Apart from the pictures, reproduce the data below exactly as it stands.

### Source material:

═══

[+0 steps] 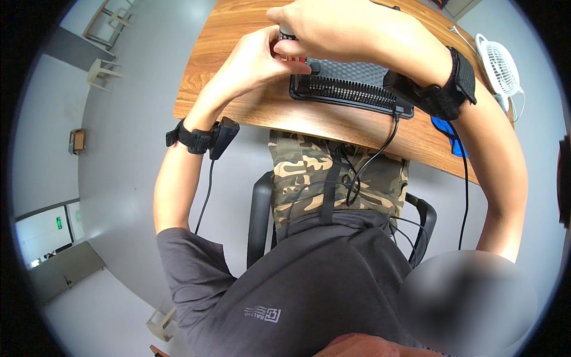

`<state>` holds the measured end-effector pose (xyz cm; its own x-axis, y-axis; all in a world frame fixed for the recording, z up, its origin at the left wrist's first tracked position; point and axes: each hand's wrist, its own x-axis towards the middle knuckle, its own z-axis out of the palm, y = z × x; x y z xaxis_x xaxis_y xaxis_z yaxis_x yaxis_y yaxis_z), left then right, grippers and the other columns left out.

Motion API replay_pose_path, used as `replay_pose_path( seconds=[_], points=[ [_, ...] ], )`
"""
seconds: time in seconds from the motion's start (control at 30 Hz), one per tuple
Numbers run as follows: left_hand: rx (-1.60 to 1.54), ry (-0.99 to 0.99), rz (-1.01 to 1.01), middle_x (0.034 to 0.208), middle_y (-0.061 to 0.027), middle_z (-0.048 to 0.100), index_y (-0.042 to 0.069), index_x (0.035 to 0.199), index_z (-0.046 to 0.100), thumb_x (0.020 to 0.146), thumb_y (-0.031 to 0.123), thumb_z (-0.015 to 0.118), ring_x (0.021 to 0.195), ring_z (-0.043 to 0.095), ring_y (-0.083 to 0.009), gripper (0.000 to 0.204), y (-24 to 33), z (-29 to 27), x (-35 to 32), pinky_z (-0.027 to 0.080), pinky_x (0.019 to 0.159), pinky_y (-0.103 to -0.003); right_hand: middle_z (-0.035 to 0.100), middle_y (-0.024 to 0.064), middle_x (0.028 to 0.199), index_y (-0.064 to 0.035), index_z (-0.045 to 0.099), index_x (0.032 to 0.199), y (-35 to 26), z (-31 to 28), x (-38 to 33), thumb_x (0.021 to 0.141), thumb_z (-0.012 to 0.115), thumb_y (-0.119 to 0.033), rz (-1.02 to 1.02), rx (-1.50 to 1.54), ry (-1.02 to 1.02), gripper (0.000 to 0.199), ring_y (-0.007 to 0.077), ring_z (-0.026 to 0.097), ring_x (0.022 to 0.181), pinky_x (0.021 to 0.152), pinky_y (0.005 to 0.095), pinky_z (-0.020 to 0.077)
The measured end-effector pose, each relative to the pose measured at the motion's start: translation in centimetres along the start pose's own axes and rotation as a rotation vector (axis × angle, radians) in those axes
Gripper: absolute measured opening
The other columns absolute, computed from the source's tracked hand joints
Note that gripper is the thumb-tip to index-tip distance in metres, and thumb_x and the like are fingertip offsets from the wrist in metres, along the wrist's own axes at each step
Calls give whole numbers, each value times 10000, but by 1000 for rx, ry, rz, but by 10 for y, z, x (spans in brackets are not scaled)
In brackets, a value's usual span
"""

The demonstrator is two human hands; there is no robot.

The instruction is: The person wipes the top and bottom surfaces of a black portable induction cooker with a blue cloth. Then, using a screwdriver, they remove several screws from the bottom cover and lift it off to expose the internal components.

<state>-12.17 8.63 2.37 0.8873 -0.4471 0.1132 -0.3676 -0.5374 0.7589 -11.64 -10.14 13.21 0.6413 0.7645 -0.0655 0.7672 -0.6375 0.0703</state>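
Observation:
At the far edge of the view both hands meet over a wooden table. My right hand [318, 27] is curled from above round a small object [287, 34] with a dark, white and red surface, mostly hidden by the fingers. My left hand [256, 56] closes on the same object from the left, its thumb stretched to the right below it. Just under the hands lies a black device [351, 90] with a textured top and a row of slots along its near side. The left thumb's tip is beside its left corner; whether they touch, I cannot tell.
A black cable [389, 140] runs from the device over the table's near edge [238, 119] toward my lap. A white fan [499, 64] stands at the right, and a blue cloth-like item [457, 143] lies by the right forearm. Both wrists wear black straps with cables.

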Motion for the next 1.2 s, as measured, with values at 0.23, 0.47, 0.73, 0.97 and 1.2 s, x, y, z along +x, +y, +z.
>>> replay_pose_path(
  seconds=[0.23, 0.47, 0.73, 0.97, 1.2],
  points=[
    [-159, -65, 24, 819, -56, 671, -7, 983, 681, 807, 270, 840, 763, 620, -125, 364, -13, 0, -9, 507, 695, -309, 582, 258, 1203, -33, 576, 1268, -1, -19, -12, 938, 611, -340, -111, 168, -93, 452, 439, 669, 986, 840, 475, 564],
    [43, 2, 68, 861, -56, 700, 9, 951, 719, 752, 211, 875, 740, 621, -138, 323, 2, 8, -2, 514, 708, -297, 711, 200, 799, -5, 638, 1130, -3, 0, 3, 924, 630, -370, 71, -38, 30, 419, 368, 716, 734, 685, 446, 574],
    [-173, -73, 8, 836, -61, 703, -46, 1044, 685, 808, 193, 834, 796, 656, -120, 368, -1, -3, -5, 524, 732, -290, 716, 193, 816, -11, 648, 1084, 8, 14, 7, 891, 673, -347, -77, 88, 119, 388, 383, 714, 759, 692, 467, 573],
    [-99, 12, 107, 751, 5, 650, 16, 924, 728, 789, 186, 851, 694, 585, -90, 250, 5, 4, -3, 500, 687, -256, 730, 204, 837, -21, 696, 979, 4, 1, -1, 880, 676, -346, 0, 24, 156, 340, 386, 723, 772, 703, 463, 581],
    [60, 28, -43, 824, -40, 693, 15, 929, 700, 808, 244, 848, 764, 640, -130, 298, 14, 4, -4, 535, 735, -307, 711, 196, 867, -67, 642, 1096, 5, 17, 4, 877, 682, -322, -33, 105, 178, 338, 355, 718, 864, 752, 473, 568]
  ],
)
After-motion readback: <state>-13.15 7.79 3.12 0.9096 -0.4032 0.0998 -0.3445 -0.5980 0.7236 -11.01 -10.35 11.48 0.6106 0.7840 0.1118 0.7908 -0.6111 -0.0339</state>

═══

### Exercise solution:
[+0 steps] 

`<state>` holds the measured end-effector pose (xyz cm; its own x-axis, y-axis; all in a world frame fixed for the recording, z up, its origin at the left wrist's first tracked position; point and axes: each hand's wrist, its own x-axis towards the middle knuckle, its own z-axis out of the palm, y = z × x; x y z xaxis_x xaxis_y xaxis_z yaxis_x yaxis_y yaxis_z), left then right, grippers and the other columns left out.

Motion API replay_pose_path, used as `replay_pose_path( seconds=[_], points=[ [_, ...] ], )`
"""
seconds: time in seconds from the motion's start (control at 30 Hz), one per tuple
Numbers run as follows: left_hand: rx (-1.60 to 1.54), ry (-0.99 to 0.99), rz (-1.01 to 1.01), middle_x (0.034 to 0.208), middle_y (-0.061 to 0.027), middle_z (-0.048 to 0.100), index_y (-0.042 to 0.069), index_x (0.035 to 0.199), index_z (-0.046 to 0.100), thumb_x (0.020 to 0.146), thumb_y (-0.031 to 0.123), thumb_z (-0.015 to 0.118), ring_x (0.021 to 0.195), ring_z (-0.043 to 0.095), ring_y (-0.083 to 0.009), gripper (0.000 to 0.204), y (-24 to 33), z (-29 to 27), x (-35 to 32), pinky_z (-0.027 to 0.080), pinky_x (0.019 to 0.159), pinky_y (-0.103 to -0.003); right_hand: middle_z (-0.035 to 0.100), middle_y (-0.024 to 0.064), middle_x (0.028 to 0.199), index_y (-0.064 to 0.035), index_z (-0.045 to 0.099), index_x (0.032 to 0.199), y (-35 to 26), z (-31 to 28), x (-38 to 33), thumb_x (0.021 to 0.141), thumb_z (-0.012 to 0.115), thumb_y (-0.119 to 0.033), rz (-1.02 to 1.02), rx (-1.50 to 1.54), ry (-1.02 to 1.02), gripper (0.000 to 0.199), ring_y (-0.007 to 0.077), ring_z (-0.026 to 0.097), ring_x (0.022 to 0.181), pinky_x (0.021 to 0.152), pinky_y (0.005 to 0.095), pinky_z (-0.020 to 0.077)
The measured end-effector pose, each relative to the pose measured at the motion's start: translation in centimetres along the start pose's own axes and rotation as a rotation vector (axis × angle, radians) in those axes
Gripper: absolute measured opening
The other columns absolute, computed from the source's tracked hand joints
Note that gripper is the thumb-tip to index-tip distance in metres, and thumb_x and the like are fingertip offsets from the wrist in metres, along the wrist's own axes at each step
Calls give whole numbers, each value times 10000, but by 1000 for rx, ry, rz, but by 10 for y, z, x (spans in brackets are not scaled)
In brackets, a value's usual span
"""

The demonstrator is two human hands; there is no robot.

The instruction is: The person wipes the top and bottom surfaces of a black portable induction cooker with a blue cloth. Then, using a screwdriver, they remove several screws from the bottom cover and lift it off to expose the internal components.

<state>-12.17 8.63 2.37 0.8873 -0.4471 0.1132 -0.3676 -0.5374 0.7589 -11.64 -10.14 13.21 0.6413 0.7645 -0.0655 0.7672 -0.6375 0.0703</state>
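Observation:
At the far edge of the view both hands meet over a wooden table. My right hand [318, 27] is curled from above round a small object [287, 34] with a dark, white and red surface, mostly hidden by the fingers. My left hand [256, 56] closes on the same object from the left, its thumb stretched to the right below it. Just under the hands lies a black device [351, 90] with a textured top and a row of slots along its near side. The left thumb's tip is beside its left corner; whether they touch, I cannot tell.
A black cable [389, 140] runs from the device over the table's near edge [238, 119] toward my lap. A white fan [499, 64] stands at the right, and a blue cloth-like item [457, 143] lies by the right forearm. Both wrists wear black straps with cables.
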
Motion for the next 1.2 s, as measured, with values at 0.23, 0.47, 0.73, 0.97 and 1.2 s, x, y, z along +x, +y, +z.
>>> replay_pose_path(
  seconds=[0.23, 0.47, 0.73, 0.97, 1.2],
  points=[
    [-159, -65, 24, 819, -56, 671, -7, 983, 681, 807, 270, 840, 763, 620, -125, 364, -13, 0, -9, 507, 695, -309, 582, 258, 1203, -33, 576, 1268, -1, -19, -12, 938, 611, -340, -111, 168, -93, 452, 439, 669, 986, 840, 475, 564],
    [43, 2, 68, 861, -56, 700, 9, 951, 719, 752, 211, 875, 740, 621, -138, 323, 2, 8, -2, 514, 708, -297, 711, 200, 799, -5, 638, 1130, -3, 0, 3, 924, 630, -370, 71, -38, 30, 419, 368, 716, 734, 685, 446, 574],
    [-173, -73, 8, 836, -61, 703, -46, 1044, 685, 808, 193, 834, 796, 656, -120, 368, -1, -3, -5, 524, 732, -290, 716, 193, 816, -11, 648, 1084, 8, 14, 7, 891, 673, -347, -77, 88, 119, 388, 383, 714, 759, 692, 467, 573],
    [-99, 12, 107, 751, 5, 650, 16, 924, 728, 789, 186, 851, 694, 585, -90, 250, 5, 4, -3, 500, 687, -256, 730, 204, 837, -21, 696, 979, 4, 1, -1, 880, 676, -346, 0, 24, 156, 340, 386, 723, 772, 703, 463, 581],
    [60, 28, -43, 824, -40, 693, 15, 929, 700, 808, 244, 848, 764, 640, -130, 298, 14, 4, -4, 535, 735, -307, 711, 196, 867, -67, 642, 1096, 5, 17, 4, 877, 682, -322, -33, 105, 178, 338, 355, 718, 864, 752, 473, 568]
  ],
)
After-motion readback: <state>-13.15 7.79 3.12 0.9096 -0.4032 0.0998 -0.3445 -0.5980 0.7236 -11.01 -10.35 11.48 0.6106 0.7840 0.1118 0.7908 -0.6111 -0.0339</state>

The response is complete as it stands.